千冬『あぁ、すまない山田君。彼は少々事情があって遅刻した。神城、自己紹介だ。』

昭人『神城昭人。よろしく...。』

出ました、神城昭人の適当かつ素っ気ない自己紹介!!クラスメイトは『えっ?それだけ?』とか『なんか感じ悪...』とかいう言葉を昭人に投げつける。その中で一人、なぜか喜んでいる男がいる。織斑一夏だ。

千冬『神城の席は...あそこだな。』

千冬が指差した席。奇跡的に空いてましたオーラプンプンの席だ。昭人はダラダラと歩きながらその席に座った。その後一夏が千冬に関羽とか呟いて叩かれていた。

千冬『山田君、続けてくれ。』

???『は、はいっ!!』

山田と呼ばれた女性は慌てふためいて返事をする。彼女の名前は山田真耶。一年一組の副担任である。見た目は...一言で済ませるなら『子供が無理して大人っぽくしました』的な感じだ。そして、千冬が自己紹介を始めた。

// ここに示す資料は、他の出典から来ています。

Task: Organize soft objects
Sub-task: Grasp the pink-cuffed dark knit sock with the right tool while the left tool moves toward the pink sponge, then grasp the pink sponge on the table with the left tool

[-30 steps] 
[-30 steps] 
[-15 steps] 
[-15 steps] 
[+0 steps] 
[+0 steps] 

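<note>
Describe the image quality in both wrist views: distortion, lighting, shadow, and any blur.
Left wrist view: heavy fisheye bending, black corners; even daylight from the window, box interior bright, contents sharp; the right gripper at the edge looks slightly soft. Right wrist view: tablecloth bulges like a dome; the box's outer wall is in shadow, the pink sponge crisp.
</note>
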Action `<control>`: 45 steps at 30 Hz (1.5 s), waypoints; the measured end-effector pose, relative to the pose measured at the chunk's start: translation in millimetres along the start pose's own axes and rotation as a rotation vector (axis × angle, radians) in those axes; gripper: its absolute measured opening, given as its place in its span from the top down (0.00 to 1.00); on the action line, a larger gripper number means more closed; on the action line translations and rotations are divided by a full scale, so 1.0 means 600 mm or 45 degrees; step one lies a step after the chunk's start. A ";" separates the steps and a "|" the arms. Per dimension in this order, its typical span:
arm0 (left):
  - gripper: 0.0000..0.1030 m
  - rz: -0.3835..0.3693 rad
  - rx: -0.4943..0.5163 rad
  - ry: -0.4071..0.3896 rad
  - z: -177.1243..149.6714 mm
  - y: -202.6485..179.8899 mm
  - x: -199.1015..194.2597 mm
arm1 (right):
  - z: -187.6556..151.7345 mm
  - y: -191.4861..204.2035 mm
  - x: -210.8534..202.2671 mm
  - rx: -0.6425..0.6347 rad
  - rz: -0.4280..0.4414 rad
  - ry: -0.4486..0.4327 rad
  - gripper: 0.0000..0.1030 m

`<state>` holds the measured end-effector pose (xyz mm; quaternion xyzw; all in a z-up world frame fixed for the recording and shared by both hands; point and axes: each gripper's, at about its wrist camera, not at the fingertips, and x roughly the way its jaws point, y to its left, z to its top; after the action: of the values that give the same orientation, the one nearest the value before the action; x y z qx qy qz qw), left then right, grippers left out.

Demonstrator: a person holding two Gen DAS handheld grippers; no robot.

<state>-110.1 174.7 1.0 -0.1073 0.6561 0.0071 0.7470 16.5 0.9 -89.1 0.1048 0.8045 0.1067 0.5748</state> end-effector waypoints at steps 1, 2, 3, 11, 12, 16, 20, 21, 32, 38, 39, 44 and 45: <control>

千冬『諸君、私が織斑千冬だ。君たち新人を一年で使い物になる操縦者に育てるのが仕事だ。私の言うことはよく聴き、よく理解しろ。出来ない者には出来るまで指導してやる。私の仕事は弱冠十五歳を十六歳までに鍛え抜くことだ。逆らってもいいが、私の言うことは聞け。いいな。』

すると周りからは黄色い声が飛び交う。

『キャーー!千冬様、本物の千冬様よ!!』
『ずっとファンでした!!』
『私、お姉様に憧れてこの学園に来たんです!北九州から!』

なんだ最初のは、本物も偽物もあるのか?
二つ目はいい。
三つ目、別に南北海道でもいいんじゃないか?もしも千冬に会えなかったらどうしてたのお前って感じだ。

『私、お姉様のためなら死ねます!!』

なら死ねよ!!
きゃいきゃいと騒ぐ女子たちを、千冬は鬱陶しそうに見ている。

千冬『毎年、よくもこれだけの馬鹿どもが集まるな。正直呆れる...。』

千冬は溜息を吐いた。その後も女子たちは飛んだM発言を千冬に飛ばし続ける。昭人は呆れて寝てしまう。その後何があったかは...知る人ぞ知る。
それからしばらくして、チャイムが鳴った。

千冬『さぁ、SHRは終わりだ。諸君らにはこれからISの基礎知識を半月で覚えてもらう。その後実習だが、基本動作は半月で体に染み込ませろ。いいか?いいなら返事をしろ。よくなくても返事をしろ。私の言葉には返事をしろ。』

なんだこの鬼教師!?みたいな感じたが、この織斑千冬という女性は、第一世代IS操縦者の元日本代表だ。そして戦歴は無敗。昭人は頷く様に聞いていた。
そして長いSHRは終わった。それから一時間目のIS基礎理論授業が終わる。

???『な、なぁ...。』

昭人『ん?』

昭人に話しかけて来たのは、織斑千冬の弟、織斑一夏だった。寝ていた昭人は眼を軽く擦りながら一夏に顔を向ける。

昭人『何か俺に用か?』

一夏『い、いや...俺は織斑一夏。よろしくな。』

一夏は手を昭人に差し出してくる。